Stakeholders and sources to ask:

  • CMO and marketing business unit leaders
  • Demand-generation program leaders
  • Sales operations

Metrics to measure:

  • Conversion waterfall MQLs — SALs — SQLs — ops
  • Pipeline generated x sourced x influenced attribution
  • Total campaign costs

Applications:

  • CRMs
  • Automation platforms
  • Finance and accounting
  • Marketing analytics

Business Value — Where to Focus Your New Plan and Budget?

A critical component of the marketing planning process is getting your house in order so you can plan adequately and be prepared to answer questions your CMO and board members will inevitably ask. For example, “We spent $250,000 on a series of live events in six cities, what resulted from that?” If you haven’t structured your metrics planning and CRM correctly, you may not be able to answer. Beyond leads, other high-level metrics and returns like partnerships, influence and brand impression adds value to the organization beyond pipeline impact.

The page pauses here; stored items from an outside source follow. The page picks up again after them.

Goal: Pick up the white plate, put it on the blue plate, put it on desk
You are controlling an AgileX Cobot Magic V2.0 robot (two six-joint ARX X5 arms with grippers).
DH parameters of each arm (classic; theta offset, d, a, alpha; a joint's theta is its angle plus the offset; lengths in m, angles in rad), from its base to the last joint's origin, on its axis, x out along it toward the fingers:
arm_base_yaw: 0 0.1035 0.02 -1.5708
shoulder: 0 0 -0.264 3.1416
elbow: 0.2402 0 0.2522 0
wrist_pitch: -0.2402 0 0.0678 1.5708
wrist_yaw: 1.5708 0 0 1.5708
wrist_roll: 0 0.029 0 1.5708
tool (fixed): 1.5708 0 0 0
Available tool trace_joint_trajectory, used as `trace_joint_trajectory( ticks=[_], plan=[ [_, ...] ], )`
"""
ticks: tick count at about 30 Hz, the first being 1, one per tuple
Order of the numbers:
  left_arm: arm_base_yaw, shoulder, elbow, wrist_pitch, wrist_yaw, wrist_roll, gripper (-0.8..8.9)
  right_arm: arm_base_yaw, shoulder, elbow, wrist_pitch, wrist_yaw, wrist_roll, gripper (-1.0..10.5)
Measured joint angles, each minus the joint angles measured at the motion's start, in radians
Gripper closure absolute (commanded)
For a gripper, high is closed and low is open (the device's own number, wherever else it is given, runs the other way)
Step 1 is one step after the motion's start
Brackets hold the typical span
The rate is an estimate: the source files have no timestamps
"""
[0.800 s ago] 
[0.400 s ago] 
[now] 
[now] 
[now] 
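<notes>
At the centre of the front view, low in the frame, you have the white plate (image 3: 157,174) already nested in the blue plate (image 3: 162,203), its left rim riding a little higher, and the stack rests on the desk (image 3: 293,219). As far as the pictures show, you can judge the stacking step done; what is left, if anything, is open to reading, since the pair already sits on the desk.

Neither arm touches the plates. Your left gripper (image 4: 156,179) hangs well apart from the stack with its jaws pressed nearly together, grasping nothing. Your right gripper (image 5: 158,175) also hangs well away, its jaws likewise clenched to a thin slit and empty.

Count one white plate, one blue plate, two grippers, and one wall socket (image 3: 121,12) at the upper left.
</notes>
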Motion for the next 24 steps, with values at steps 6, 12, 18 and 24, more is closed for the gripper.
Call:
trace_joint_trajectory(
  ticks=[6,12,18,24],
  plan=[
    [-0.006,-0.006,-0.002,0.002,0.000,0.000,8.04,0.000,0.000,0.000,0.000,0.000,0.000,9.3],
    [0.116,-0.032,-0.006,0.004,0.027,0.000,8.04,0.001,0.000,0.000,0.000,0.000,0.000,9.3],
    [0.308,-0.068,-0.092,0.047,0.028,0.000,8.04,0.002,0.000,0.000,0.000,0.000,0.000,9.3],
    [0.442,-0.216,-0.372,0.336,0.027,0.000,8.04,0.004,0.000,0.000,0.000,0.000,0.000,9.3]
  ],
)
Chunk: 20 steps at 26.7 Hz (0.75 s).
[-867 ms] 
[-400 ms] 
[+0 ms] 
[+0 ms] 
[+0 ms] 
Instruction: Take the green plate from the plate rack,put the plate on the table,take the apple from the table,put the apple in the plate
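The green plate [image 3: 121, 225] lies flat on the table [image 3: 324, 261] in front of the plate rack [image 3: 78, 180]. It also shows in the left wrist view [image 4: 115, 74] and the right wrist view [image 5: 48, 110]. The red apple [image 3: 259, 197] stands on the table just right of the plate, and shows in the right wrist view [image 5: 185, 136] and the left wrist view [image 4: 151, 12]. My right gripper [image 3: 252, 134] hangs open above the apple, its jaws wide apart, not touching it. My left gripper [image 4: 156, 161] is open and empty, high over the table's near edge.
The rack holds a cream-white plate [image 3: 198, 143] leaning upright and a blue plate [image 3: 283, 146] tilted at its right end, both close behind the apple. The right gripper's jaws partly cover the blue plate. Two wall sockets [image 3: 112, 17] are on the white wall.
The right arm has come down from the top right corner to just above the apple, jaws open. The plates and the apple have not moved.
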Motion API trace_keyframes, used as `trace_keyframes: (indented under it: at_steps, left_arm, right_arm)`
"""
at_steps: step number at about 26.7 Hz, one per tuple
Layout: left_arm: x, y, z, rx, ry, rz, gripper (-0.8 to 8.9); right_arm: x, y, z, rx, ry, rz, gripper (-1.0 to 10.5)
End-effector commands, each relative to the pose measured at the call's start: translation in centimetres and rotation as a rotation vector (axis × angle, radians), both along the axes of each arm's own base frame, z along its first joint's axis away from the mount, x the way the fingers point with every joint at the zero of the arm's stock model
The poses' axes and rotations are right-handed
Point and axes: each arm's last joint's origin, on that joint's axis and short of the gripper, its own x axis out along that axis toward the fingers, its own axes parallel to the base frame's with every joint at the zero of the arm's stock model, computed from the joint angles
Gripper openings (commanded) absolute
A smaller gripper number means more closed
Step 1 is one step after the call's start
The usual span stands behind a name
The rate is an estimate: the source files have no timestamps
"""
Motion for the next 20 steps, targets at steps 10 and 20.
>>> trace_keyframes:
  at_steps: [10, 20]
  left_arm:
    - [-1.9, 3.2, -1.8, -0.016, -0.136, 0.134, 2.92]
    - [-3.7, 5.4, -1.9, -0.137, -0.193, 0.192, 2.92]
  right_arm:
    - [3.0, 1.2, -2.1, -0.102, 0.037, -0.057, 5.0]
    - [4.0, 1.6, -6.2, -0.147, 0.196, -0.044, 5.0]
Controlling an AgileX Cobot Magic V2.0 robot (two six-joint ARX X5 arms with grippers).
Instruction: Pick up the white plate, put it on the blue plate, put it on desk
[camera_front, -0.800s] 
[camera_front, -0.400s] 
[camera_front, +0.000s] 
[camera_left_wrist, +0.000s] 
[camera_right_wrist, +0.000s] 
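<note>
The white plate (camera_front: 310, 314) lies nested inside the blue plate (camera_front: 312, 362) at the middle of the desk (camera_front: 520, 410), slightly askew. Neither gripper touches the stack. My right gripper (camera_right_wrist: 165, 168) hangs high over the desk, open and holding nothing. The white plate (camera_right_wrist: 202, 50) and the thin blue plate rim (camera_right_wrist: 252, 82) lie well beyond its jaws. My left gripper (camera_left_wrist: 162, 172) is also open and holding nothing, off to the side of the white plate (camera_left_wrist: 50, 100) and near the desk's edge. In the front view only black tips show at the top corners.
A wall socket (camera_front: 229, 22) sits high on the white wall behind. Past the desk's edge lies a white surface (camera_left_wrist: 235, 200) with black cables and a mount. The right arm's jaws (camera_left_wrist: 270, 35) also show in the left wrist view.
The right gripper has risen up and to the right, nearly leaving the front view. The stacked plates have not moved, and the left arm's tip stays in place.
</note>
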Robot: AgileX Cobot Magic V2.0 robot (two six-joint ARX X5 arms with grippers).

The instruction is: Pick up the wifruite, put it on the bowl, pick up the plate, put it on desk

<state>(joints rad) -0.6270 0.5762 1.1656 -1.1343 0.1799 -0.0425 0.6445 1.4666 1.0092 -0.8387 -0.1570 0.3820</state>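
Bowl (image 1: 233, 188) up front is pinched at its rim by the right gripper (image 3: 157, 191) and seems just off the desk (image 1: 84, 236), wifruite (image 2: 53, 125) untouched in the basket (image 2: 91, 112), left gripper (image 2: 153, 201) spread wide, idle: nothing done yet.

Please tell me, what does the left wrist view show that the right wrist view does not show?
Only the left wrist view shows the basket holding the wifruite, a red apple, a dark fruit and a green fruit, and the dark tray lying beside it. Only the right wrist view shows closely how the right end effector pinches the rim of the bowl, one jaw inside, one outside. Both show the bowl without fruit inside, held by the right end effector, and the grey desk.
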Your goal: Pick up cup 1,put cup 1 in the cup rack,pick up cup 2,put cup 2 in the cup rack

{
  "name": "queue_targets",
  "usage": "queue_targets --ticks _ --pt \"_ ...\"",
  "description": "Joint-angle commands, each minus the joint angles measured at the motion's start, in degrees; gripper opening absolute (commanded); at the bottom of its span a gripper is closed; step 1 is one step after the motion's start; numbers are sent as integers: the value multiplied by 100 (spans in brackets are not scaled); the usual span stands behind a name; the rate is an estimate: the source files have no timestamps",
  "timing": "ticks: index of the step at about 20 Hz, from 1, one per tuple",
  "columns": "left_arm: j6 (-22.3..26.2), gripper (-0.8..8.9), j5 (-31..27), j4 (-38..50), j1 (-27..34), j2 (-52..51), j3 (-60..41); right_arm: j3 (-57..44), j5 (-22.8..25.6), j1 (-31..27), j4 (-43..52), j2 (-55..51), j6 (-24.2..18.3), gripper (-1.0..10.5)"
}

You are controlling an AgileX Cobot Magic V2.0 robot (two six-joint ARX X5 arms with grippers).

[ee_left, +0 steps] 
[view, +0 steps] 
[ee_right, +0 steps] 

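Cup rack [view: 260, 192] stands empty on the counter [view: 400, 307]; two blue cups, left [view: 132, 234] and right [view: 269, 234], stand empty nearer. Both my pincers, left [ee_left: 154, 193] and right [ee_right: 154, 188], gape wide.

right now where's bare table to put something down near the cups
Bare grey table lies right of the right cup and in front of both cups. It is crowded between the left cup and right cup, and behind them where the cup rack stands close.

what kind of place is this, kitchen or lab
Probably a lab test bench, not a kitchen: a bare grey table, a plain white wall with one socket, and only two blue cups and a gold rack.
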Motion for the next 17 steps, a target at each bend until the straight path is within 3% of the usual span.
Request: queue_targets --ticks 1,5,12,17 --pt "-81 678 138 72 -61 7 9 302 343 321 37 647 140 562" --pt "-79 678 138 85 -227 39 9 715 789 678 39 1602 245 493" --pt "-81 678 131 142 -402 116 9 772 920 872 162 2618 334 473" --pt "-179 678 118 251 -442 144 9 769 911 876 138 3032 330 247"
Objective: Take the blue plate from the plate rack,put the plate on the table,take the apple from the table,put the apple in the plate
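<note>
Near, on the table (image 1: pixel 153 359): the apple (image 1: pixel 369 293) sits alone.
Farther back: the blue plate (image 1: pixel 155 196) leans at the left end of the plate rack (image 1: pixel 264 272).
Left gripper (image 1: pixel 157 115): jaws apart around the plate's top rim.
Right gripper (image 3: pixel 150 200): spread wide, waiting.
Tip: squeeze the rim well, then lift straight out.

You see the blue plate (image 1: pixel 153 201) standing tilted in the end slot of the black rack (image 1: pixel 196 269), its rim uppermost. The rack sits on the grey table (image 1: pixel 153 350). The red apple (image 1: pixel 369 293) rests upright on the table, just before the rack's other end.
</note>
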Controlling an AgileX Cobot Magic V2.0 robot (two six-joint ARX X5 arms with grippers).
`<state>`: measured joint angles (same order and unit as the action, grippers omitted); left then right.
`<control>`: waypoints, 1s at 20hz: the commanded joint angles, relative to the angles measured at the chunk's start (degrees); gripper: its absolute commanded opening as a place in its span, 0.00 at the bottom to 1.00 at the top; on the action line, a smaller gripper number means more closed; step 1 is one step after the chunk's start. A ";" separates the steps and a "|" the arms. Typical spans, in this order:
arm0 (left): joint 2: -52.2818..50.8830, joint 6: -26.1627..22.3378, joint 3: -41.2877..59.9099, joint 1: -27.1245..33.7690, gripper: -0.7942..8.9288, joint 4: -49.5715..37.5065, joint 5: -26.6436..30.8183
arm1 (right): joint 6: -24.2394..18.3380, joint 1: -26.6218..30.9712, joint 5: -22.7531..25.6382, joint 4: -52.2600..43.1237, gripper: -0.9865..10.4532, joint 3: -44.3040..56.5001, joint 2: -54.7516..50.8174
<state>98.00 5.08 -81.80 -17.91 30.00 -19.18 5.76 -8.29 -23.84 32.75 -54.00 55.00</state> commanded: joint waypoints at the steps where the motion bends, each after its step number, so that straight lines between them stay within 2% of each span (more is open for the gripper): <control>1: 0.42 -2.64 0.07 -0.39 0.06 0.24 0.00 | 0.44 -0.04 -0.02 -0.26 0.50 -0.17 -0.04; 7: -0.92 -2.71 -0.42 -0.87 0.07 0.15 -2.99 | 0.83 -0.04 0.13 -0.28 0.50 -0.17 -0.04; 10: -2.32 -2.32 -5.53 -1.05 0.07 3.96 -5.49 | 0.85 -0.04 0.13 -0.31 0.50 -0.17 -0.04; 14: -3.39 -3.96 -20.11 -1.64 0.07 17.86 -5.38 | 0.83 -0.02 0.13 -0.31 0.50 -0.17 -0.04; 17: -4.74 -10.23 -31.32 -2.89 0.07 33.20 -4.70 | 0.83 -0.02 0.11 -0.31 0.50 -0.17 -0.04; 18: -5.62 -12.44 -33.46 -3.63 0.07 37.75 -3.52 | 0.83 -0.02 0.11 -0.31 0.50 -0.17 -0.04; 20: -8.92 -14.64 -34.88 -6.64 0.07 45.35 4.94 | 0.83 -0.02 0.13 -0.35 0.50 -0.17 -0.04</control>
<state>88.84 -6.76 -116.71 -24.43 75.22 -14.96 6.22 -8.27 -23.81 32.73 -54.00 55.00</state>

Having a well-prepared plan with metric data as backup before you get to this point will help position you as the keeper of truth.

Question to ask:

  • What is the most cost-effective way to impact pipeline?

Stakeholders and sources to ask:

  • CMO
  • Marketing business unit leaders
  • Sales leaders

Metrics to measure:

  • Attribution ROI
  • Pipeline funnel x phases
  • Total campaign costs

Applications:

  • CRMs
  • Automation platforms
  • Finance and accounting
  • Marketing analytics

Understanding how to apply a framework to plan better and avoid a year-end scramble will undoubtedly help drive success in future efforts. To that end, a critical final landmine to watch for is not understanding marketing’s contribution to the pipeline and what your sales team’s quotas are. To prepare accordingly, know your funnel math, conversion attrition ratios, and how much pipeline from existing business vs. net new you are responsible for.